The focus on these specific dynamics – the leads with each other; each lead with the villain; the creature with Chae-ok – does, admittedly, leave some supporting characters a little underserved. This is mostly just a niggle, though.

Unsurprisingly given the entire season was filmed at once, Part 2 is equally as impressive as Part 1 on a technical level. It’s well-shot, and capably performed, and the action is tense and snappily edited. Mileage may vary on the writing, though, which can feel clunkier than before in the early going and leaves many potentially frustrating open doors in the finale.

Gyeongseong Creature is far from over

Niggles aside – these three episodes, all told, are perhaps a slight step down from the more fleshed-out and consistently tense opening seven – Part 2 of Gyeongseong Creature manages to build to an impressive denouement that reinvents the show’s entire premise.

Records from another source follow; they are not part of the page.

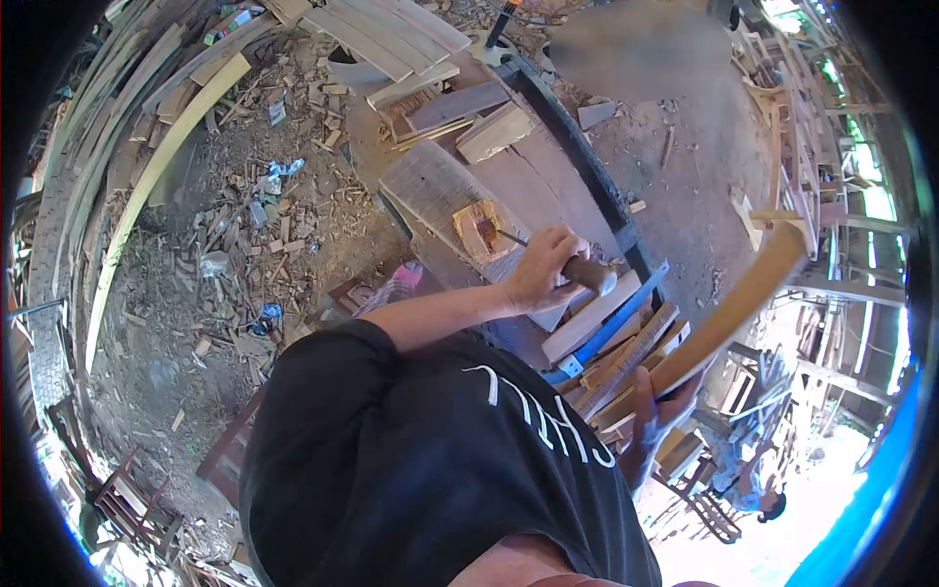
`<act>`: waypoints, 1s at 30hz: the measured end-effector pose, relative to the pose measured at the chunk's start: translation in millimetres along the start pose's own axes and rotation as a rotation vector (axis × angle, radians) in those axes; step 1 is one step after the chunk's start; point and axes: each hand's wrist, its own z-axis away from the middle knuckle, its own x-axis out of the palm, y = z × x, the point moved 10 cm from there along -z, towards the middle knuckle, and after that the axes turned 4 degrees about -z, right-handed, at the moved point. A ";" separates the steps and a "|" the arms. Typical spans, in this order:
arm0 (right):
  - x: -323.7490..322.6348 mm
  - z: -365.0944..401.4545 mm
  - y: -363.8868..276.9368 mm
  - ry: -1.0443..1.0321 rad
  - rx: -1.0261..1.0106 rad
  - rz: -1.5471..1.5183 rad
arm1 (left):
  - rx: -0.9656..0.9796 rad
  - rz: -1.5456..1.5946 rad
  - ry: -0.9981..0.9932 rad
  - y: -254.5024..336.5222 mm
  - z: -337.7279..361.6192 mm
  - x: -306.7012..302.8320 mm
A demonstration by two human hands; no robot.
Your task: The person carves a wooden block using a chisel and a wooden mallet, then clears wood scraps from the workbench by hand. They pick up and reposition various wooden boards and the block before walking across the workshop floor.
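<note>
My left hand (544, 266) is wrapped round a chisel (591, 277), whose dark handle has a pale butt end. Its thin metal blade slants into a rough, lighter-coloured hollow (479, 233) cut in a thick grey-brown wooden board (430, 184). Off to the right, my right hand (657, 416) grips the lower end of a long, club-like wooden mallet (734, 308), raised apart from the chisel. The mallet's far end is slightly blurred. Part of my right hand is hidden behind the wood.
Wood blocks (494, 132) and planks (391, 37) lie behind the board. A blue handsaw (626, 315) rests among timber strips at the bench's right. Chips and scraps litter the ground (245, 196). Long boards (147, 186) are stacked left. Another person (748, 484) is at lower right.
</note>
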 end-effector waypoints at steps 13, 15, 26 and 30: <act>-8.6 -15.3 -23.0 -0.039 -0.185 -0.281 | -0.112 -0.049 -0.003 -7.2 23.1 -7.1; -8.2 -16.0 -24.2 -0.005 -0.209 -0.340 | -0.111 -0.009 0.026 -7.6 24.9 -9.6; -53.4 -37.3 10.3 0.117 0.040 -0.546 | -0.199 0.952 0.119 63.5 -108.3 -107.9; -86.1 -23.8 37.2 0.339 0.093 -0.322 | 0.240 1.022 -0.186 169.9 -143.1 -122.2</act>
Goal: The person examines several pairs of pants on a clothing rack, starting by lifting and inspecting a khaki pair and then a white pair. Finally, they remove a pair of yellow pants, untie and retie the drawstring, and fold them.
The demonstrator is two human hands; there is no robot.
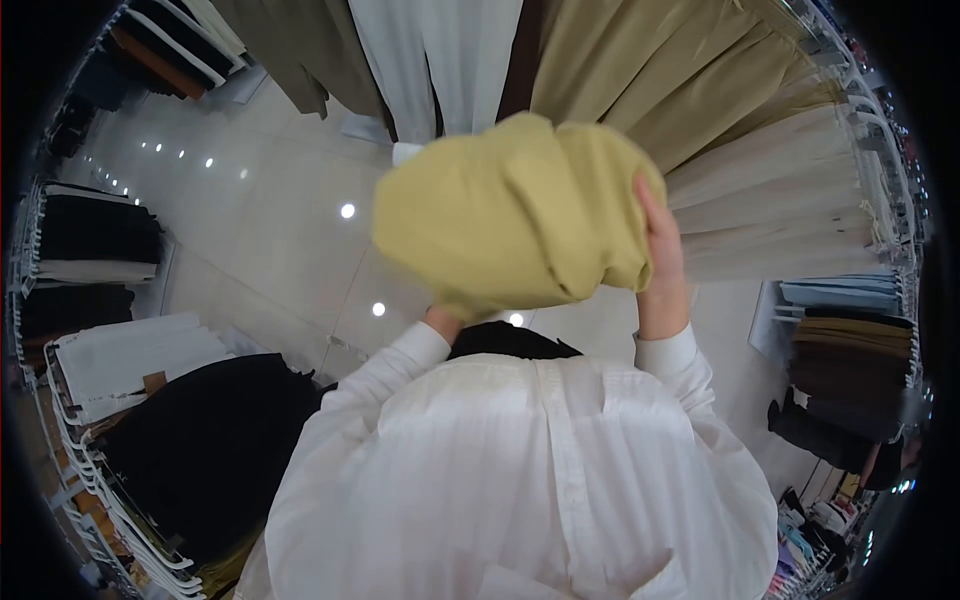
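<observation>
A bundled yellow garment (500,215) is held up in front of my chest, its folds bulging toward the right; its cut does not show. My right hand (661,240) grips its right end, with fingers against the cloth. Under its lower left edge goes my left hand, and only the wrist (443,320) shows; the fingers are hidden by the cloth, which seems to rest on that hand. The garment's left part is slightly blurred.
Khaki trousers (670,70), pale grey trousers (435,60) and cream trousers (770,190) hang ahead. Racks with black clothes (215,450) and white clothes (135,360) stand at left. Dark brown garments (850,370) hang at right. The glossy tiled floor (290,200) reflects lights.
</observation>
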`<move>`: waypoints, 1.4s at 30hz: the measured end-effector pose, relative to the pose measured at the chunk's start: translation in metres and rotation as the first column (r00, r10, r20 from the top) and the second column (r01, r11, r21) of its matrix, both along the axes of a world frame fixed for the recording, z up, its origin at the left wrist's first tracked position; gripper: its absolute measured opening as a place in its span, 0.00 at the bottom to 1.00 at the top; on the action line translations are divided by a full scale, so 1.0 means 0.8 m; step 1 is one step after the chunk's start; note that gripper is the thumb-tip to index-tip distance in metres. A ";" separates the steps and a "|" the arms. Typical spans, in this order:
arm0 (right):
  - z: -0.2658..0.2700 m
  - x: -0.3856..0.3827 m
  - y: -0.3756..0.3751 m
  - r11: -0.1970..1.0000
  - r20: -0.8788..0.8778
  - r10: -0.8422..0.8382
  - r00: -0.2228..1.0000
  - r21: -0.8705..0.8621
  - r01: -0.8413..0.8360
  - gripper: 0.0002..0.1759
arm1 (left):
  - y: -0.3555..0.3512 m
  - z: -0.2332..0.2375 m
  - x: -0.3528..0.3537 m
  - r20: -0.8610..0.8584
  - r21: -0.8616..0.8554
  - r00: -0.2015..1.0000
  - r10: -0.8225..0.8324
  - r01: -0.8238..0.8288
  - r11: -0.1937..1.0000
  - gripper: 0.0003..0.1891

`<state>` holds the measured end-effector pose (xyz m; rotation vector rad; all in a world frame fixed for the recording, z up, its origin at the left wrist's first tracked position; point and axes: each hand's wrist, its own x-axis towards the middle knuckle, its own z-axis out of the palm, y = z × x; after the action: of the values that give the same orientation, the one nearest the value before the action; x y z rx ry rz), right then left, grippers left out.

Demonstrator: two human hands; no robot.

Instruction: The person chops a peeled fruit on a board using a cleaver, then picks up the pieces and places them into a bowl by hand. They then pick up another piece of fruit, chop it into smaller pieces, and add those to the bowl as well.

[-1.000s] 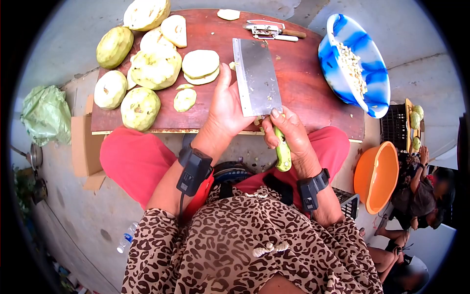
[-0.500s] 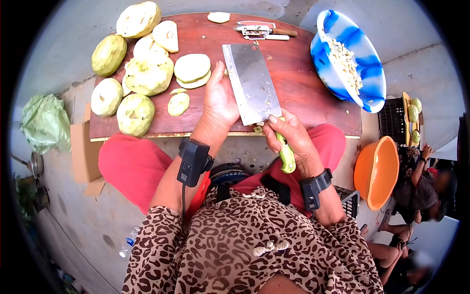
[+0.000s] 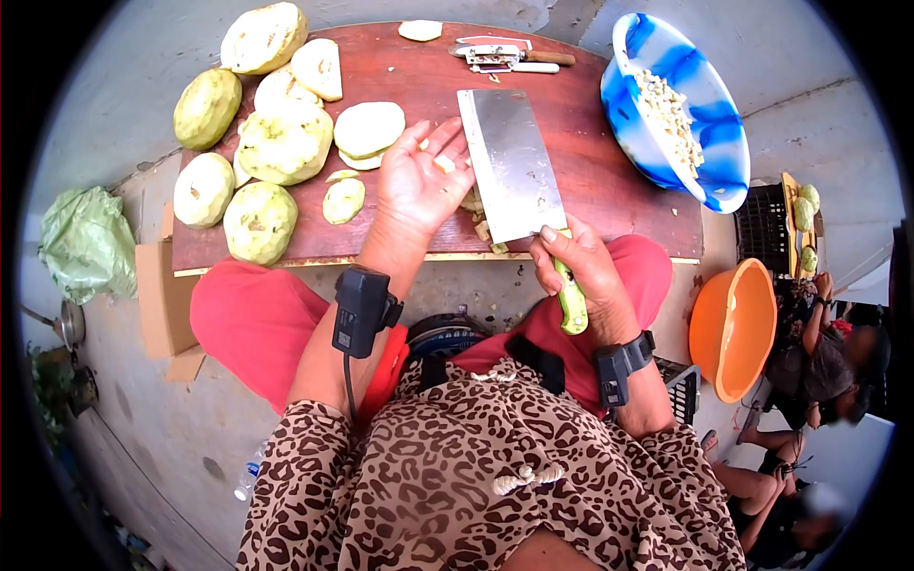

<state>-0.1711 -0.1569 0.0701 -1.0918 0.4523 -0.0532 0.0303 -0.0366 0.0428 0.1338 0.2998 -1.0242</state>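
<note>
My right hand (image 3: 579, 266) is closed round the green handle (image 3: 572, 303) of the cleaver (image 3: 514, 162), thumb at the heel where handle meets blade. Broad metal blade points away from me, over the near middle of the red tabletop (image 3: 609, 181), with small bits stuck on its face; cannot tell whether it touches the wood. My left hand (image 3: 419, 181) is open just beside the blade, palm up, fingers spread and slightly curled, a small pale piece (image 3: 444, 164) lying on them; its grip closes on nothing. Cut chunks (image 3: 482, 228) sit by the table's near edge, partly hidden under the blade. To the left of my left hand: two pale cut rounds (image 3: 369, 130), one stacked on the other, and a smaller greenish slice (image 3: 344, 201) nearer me. Farther left, a cluster of peeled fruits (image 3: 286, 143), pale green to cream, several touching. At the far side, a peeler and a wooden-handled knife (image 3: 550, 58) lie together, a single pale slice (image 3: 420, 30) to their left. Blue-and-white bowl (image 3: 633, 43) at the right end, tilted in view, chopped pieces (image 3: 668, 114) inside. Beyond my right knee, an orange basin (image 3: 731, 328) stands near a black crate (image 3: 762, 233); other people sit past it. Cardboard box (image 3: 164, 297) and green plastic bag (image 3: 89, 243) on the left.
</note>
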 end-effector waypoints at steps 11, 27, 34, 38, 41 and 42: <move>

The show also works better here as a metaphor for historical injustices and national pride. The character arcs and plot both coalesce into a poignant statement on the legacy of colonialism that is powerful without being preachy, though admittedly unsubtle. If Part 1 was far from a perfect package, Part 2 could never lay claim to being faultless either, but in its totality, Gyeongseong Creature is an impressive K-Drama with seemingly much more to offer.